14:25 MJ: Depends on how you look at it. In relation to this idea of identity I'm curious, for you Melissa, how do you and this is a question that just came to my mind. But how do you put or balance all of those different parts of you...even the name of your book, you talk about being an Asian American, a bald woman, someone who's battled cancer. And so you've done all of these different things. You've had all of these different life experiences you bring into that who you are and how do you balance all of those different identities? And how do you put that identity as a disciple of Jesus Christ kind of in the forefront of that?

15:09 MI: Well, I think that's one of the great things about the church is that it's a very time intensive kind of religious practice.

15:16 MJ: Absolutely.

15:17 MI:And it also works in different levels. So there's kind of the sacrament meeting, there's doing jobs in Primary, I am the primary pianist. There's Family Home Evening. So we have all these different kinds of rituals to tie us to that identity as disciples of Christ, which I think is a really wonderful thing about the Church more broadly, I think, you know, sometimes different identities come to the fore, sometimes they're in conflict with each other.

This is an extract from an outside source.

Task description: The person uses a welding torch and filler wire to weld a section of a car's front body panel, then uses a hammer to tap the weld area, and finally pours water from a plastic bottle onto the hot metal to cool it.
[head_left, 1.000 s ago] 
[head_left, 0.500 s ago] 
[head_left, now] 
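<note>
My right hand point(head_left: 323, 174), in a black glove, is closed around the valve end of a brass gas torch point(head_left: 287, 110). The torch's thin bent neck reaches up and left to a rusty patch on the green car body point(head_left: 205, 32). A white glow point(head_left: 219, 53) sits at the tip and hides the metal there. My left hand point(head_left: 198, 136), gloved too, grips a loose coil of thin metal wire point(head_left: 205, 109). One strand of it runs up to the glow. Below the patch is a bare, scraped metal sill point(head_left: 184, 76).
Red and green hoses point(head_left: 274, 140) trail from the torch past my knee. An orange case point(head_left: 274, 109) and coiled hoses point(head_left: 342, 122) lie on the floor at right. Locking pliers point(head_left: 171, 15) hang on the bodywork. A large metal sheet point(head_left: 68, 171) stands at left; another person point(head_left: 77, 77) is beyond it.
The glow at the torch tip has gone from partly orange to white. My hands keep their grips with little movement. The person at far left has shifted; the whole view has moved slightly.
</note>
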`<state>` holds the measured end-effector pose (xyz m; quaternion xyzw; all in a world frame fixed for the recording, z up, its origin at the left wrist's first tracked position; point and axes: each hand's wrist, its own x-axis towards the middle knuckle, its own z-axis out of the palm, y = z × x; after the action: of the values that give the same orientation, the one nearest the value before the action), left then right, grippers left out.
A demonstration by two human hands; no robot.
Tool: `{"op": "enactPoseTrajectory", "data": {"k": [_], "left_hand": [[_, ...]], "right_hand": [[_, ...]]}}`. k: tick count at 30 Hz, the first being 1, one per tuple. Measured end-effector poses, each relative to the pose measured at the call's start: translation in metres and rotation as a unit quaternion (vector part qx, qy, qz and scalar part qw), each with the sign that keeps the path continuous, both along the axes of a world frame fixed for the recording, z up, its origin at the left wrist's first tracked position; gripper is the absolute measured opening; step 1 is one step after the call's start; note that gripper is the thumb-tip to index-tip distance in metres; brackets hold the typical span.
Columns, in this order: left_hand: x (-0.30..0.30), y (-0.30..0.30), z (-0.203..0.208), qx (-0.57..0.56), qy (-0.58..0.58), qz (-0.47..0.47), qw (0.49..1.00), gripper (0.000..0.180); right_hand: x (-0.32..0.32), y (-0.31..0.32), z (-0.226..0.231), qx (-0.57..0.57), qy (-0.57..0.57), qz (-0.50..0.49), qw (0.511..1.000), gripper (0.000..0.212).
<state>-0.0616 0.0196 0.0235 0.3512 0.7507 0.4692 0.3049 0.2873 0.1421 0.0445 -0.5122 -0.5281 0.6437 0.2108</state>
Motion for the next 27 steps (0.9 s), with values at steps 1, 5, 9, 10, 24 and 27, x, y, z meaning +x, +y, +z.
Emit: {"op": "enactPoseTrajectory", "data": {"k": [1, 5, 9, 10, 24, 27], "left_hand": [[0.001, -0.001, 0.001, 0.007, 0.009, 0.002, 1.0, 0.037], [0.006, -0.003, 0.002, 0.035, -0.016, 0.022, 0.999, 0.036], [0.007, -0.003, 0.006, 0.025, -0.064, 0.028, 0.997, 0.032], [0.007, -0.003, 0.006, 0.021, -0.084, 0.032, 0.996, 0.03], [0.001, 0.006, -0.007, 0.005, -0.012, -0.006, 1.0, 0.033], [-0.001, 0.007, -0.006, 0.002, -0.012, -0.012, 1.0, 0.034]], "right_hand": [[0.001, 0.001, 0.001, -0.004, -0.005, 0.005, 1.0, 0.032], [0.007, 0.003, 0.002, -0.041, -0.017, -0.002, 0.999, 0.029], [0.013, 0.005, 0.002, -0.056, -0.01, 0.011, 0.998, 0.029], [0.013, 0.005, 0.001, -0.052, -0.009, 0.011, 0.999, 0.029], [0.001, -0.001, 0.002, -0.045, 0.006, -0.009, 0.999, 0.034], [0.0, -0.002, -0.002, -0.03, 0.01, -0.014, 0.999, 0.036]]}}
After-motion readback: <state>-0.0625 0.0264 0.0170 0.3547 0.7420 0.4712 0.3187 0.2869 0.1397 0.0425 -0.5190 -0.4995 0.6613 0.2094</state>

15:43 MJ: Absolutely. And I think that's what I'm interested in is I'm like, how do we manage that when there are identities that feel like they're in conflict or things that we're passionate about? And those things feel like they may not be in agreement with one another. Do you have any thoughts on that?

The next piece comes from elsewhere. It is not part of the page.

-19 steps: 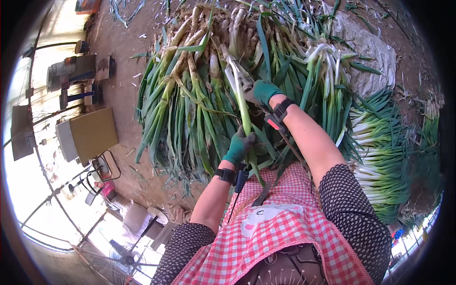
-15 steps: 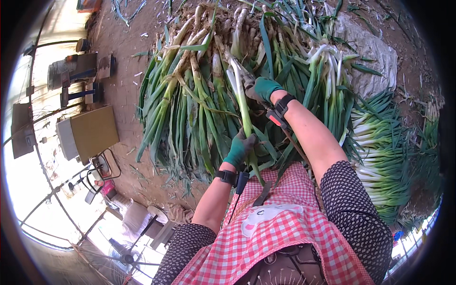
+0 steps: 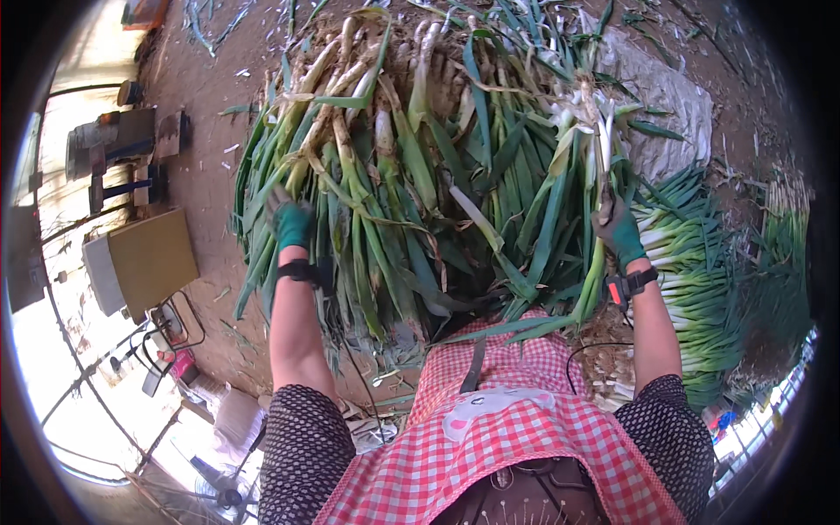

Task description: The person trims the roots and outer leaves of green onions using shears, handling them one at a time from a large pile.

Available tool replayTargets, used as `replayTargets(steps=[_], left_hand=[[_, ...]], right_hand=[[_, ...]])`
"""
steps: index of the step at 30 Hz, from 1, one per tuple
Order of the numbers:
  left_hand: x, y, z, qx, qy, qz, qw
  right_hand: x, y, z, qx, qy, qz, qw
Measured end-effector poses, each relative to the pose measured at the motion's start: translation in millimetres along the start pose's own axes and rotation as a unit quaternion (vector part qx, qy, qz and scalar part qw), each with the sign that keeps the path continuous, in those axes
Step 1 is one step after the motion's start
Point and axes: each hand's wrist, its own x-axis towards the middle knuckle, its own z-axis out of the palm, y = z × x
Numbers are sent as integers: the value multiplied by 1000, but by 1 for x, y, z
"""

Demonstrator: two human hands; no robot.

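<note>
A big heap of leeks (image 3: 420,175) with muddy roots and long green leaves lies in front of me. At its right side my right hand (image 3: 618,231), in a green and grey glove, is closed round a leek (image 3: 605,144). That leek's white stalk points away from me, and its leaves trail toward my apron. My left hand (image 3: 290,220), gloved alike, reaches over the leaves at the heap's left side. Its fingers look extended and touch the foliage. A peeled white stalk (image 3: 475,214) lies across the middle of the heap.
Rows of cleaned leeks (image 3: 687,289) lie to the right, with more bundles (image 3: 785,227) beyond. A pale plastic sheet (image 3: 661,96) is spread at the far right. A tan box (image 3: 157,258) and a fan (image 3: 226,494) stand at left. My checked apron (image 3: 490,411) covers my lap.
My hands have moved apart. The right carried the leek to the right side of the heap. The left let go of its leaves and went to the left side of the heap.
</note>
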Motion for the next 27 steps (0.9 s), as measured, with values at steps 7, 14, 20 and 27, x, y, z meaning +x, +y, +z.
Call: replayTargets(steps=[7, 14, 20, 27], left_hand=[[32, 30, -7, 27, -171, 3, 985], [-34, 74, -63, 13, -80, 127, 989], [-109, 159, -89, -279, -303, 110, 905], [-161, 155, 38, -492, -471, -100, 725]], right_hand=[[38, 85, -10, -63, 13, 122, 990], [-30, -60, 73, -53, -176, 85, 979], [-65, -144, 77, 47, -355, 42, 933], [-94, -166, 81, 7, -417, 20, 909]])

16:05 MI: Well, I think if we have a lot of tools in our toolbox, even when the identities are in conflict with each other, we can, you know, we can kind of translate across those gaps. So just for example, let's say on the ward Relief Society Facebook page, someone says something that I think is super unfeminist, or super...I see how it can be hurtful to people who are LGBTQ or something like that. That is not the place of the time to kind of jump on them and chew them out. That's the time to kind of think, "They're coming from this perspective. I'm coming from this perspective, and how can we kind of gently work towards that kind of common value or common understanding?" So that's just an example of what I can think of is the kind of the most controversial, sensitive issues. But even on less, less controversial, sensitive issues, I think knowing where people are coming from, is really helpful in in connecting with them and being able to be authentic, but also to relate to people in a way that again, is is productive and useful.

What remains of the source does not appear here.